От окна не оторвешься.
А ему все скучно! «Шишку, – говорю, – тебе достану!» И вижу: повеселел – руками плывет. И наказал я знакомым: «Достаньте мне шишку!» И вот с Океана, из Бретани, вместе с тремя клешнями: одна большая, другая поменьше, третья совсем маленькая – с ноготок! и пупырчатой веткой морской травы пришла ко мне и обещанная шишка. Я ему ее к серебру и подвесил: кедровая шишка крепкая, ядреная – на всю зиму хватит. «Вот тебе!» И все успокоилось. Как до петуха – на нашем дворе курятник: живет петух! – и как запоет петух, одинаково: мир и тишина – он успокоился.
Его называют «esprit», а по-русски лесным русским именем – «корябала».
Зашел ко мне ученый спирит, увидал на стенке:
– Откуда, – говорит, – это? это же с фотографии от доктора Ришэ – материализованный дух!
А я говорю:
– Да это и есть дух – «эспри», по-русски корябала.
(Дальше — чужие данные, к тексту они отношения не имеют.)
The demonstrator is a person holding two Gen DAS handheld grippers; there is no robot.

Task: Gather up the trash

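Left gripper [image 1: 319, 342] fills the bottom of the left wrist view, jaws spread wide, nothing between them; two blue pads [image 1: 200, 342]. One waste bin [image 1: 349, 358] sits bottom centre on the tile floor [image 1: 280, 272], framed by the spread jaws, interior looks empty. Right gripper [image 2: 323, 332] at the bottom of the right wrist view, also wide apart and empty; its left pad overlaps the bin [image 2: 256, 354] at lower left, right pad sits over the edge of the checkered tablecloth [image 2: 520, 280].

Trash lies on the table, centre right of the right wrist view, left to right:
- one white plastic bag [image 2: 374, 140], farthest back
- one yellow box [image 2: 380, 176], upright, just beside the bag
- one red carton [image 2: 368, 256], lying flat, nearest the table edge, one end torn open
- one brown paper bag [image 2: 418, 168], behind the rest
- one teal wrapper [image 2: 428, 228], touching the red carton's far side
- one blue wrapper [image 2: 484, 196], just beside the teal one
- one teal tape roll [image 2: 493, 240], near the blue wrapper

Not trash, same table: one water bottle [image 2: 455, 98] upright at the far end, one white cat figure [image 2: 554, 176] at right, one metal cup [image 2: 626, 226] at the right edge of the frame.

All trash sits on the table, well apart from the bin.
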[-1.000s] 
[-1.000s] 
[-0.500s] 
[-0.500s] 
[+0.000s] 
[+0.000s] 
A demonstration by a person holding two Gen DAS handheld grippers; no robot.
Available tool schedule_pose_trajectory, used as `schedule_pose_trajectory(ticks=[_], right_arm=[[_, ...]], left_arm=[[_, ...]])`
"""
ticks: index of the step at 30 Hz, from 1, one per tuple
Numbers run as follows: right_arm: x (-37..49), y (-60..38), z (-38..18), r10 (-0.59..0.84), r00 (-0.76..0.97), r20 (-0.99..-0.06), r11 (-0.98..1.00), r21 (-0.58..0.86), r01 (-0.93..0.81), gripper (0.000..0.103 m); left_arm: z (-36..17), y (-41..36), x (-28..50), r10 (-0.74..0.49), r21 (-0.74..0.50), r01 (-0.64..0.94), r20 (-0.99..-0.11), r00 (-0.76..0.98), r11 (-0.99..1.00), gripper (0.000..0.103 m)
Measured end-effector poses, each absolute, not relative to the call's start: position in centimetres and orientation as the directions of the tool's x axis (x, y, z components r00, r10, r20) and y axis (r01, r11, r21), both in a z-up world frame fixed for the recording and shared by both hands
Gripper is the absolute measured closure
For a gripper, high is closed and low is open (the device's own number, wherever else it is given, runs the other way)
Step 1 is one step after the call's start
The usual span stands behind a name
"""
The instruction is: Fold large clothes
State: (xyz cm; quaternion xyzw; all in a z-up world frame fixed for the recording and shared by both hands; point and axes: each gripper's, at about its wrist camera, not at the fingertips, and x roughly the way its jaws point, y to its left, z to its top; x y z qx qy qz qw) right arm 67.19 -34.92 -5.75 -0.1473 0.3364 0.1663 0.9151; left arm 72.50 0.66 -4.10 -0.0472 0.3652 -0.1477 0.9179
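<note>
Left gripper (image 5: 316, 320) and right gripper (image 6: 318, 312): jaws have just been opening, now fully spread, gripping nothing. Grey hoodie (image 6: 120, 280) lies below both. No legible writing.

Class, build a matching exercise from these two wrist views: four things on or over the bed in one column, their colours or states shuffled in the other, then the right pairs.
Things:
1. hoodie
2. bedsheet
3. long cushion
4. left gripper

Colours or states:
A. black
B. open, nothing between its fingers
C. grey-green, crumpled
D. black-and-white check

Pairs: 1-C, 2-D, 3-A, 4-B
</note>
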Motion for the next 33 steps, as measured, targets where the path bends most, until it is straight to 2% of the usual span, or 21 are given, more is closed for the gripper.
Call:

Жила у нас мышка на кухне. Много из-за нее было докуки. А не трогал: жалко. Ведь и есть-то у нас ей нечего – чудачка! Что с обеда останется, в шкап запру. Только выбросы. Я ее норку отыскал: под плитой в самом углу за угольным ящиком, в котором я нашел «эспри». Туда она в норку и бумагу таскала и всякие оглодки и завалящие корочки. Выйдешь вечерком на кухню чайник на плиту поставить, а она – шшик! – и только хвостик, как усик-чик! Одна была опаска: увидит мышка, что корм несытный, переберется к книгам – пропадут мои книги! И хоть нет-нет да о мышке помянешь – «опаска» – а трогать жалко. Да так и привык: живет себе мышка на кухне. Через стену –
– un petit piege pour une petite souris –
«ловушка для мышки!»
– une tapette a souris pour attraper –
«колотушка, – чтобы нашу мышку поймать!»
– une souriciere –
«мышеловка!»
– un attrappe-souris –
«поставушка!»
– je vais la piger cette souris –
«эту, говорит, мышь я пымаю!»
– a la bonne heure! c’est bien –
«что ж, в добрый час!»
И самое страшное:
– mort aux rats –
«смерть крысам! – такой яд страшный».
Часто это слышу через стенку – за стеной разговор о нашей мышке.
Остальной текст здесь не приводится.